Start of Provided material

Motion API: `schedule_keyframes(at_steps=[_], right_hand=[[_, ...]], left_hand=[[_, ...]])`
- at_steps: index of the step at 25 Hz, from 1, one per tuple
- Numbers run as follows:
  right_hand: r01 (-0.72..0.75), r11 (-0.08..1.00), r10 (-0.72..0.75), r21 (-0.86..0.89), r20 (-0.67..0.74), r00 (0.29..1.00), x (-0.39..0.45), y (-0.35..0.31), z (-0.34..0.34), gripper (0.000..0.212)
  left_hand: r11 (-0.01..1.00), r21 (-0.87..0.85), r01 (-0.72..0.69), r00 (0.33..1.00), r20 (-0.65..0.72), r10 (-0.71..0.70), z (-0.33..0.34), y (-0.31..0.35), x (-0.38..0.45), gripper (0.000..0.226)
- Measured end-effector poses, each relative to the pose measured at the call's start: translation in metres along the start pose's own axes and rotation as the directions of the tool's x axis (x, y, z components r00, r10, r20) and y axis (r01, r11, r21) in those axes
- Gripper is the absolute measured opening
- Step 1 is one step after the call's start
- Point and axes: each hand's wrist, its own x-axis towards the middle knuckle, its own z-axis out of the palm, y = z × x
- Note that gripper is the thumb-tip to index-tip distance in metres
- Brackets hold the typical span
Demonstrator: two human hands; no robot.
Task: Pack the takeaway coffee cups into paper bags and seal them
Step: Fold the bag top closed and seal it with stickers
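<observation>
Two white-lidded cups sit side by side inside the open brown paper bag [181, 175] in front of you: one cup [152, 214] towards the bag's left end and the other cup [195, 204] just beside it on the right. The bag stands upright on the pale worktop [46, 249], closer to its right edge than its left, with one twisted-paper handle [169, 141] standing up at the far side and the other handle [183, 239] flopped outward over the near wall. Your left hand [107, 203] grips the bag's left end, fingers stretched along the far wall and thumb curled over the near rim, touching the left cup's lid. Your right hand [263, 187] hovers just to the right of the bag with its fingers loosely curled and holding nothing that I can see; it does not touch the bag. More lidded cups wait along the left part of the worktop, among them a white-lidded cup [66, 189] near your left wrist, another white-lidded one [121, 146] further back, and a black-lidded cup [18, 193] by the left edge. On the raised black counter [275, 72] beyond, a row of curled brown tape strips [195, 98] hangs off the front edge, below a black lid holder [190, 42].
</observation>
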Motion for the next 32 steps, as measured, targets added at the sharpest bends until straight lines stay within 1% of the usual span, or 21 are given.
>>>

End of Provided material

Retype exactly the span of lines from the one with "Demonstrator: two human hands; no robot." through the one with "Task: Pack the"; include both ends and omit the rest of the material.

- [Solution]
Demonstrator: two human hands; no robot.
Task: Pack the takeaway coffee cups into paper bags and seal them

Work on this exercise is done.